■ Task item:
Restate word for word every line from the top of the data below down through the line that holds "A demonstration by".

■ Collected material:
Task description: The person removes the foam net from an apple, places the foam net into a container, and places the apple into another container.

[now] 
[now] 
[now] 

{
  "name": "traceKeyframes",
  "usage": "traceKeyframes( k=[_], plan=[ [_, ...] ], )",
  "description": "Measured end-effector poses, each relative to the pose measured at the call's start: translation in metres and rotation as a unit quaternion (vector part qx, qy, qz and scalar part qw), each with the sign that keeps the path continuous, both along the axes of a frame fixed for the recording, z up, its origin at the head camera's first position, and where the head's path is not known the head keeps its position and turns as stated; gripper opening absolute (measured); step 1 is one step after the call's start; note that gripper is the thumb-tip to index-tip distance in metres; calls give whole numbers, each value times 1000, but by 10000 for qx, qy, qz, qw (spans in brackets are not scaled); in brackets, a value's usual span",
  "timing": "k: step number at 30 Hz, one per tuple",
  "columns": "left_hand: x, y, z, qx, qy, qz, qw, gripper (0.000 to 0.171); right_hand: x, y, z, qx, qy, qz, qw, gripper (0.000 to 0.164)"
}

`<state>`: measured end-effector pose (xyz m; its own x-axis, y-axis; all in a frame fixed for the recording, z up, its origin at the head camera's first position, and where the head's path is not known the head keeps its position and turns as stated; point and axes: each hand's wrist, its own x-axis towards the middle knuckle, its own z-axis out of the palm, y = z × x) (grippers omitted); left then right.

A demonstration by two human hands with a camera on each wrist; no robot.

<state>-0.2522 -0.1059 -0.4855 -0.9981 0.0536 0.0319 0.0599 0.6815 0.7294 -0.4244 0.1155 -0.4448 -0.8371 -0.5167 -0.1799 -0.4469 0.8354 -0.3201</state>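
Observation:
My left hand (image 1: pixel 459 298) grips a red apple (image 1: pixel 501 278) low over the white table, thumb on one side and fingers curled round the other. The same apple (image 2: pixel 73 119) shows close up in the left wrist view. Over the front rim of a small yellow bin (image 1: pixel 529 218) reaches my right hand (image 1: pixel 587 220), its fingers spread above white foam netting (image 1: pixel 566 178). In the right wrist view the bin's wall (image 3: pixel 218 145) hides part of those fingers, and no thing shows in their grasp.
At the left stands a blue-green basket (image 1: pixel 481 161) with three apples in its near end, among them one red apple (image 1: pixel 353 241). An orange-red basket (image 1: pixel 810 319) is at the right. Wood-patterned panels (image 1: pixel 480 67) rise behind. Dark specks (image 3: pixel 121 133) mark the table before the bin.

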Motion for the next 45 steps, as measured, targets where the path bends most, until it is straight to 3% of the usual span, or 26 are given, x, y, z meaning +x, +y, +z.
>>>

■ Answer to this problem:
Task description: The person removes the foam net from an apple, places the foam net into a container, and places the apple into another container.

[now] 
[now] 
[now] 

{
  "name": "traceKeyframes",
  "usage": "traceKeyframes( k=[_], plan=[ [_, ...] ], )",
  "description": "Measured end-effector poses, each relative to the pose measured at the call's start: translation in metres and rotation as a unit quaternion (vector part qx, qy, qz and scalar part qw), each with the sign that keeps the path continuous, both along the axes of a frame fixed for the recording, z up, its origin at the head camera's first position, and where the head's path is not known the head keeps its position and turns as stated; gripper opening absolute (measured); step 1 is one step after the call's start; note that gripper is the thumb-tip to index-tip distance in metres; calls give whole numbers, each value times 1000, but by 10000 for qx, qy, qz, qw (spans in brackets are not scaled); in brackets, a value's usual span",
  "timing": "k: step number at 30 Hz, one per tuple",
  "columns": "left_hand: x, y, z, qx, qy, qz, qw, gripper (0.000 to 0.171); right_hand: x, y, z, qx, qy, qz, qw, gripper (0.000 to 0.164)"
}

`<state>`: measured end-effector pose (xyz m; its own x-axis, y-axis; all in a frame fixed for the recording, z up, its origin at the head camera's first position, and where the head's path is not known the head keeps its position and turns as stated; point and axes: each hand's wrist, its own x-axis towards the middle knuckle, its own z-axis out of the palm, y = z × x) (grippers omitted); left then right.

A demonstration by two human hands with a camera on each wrist; no robot.

This output is complete.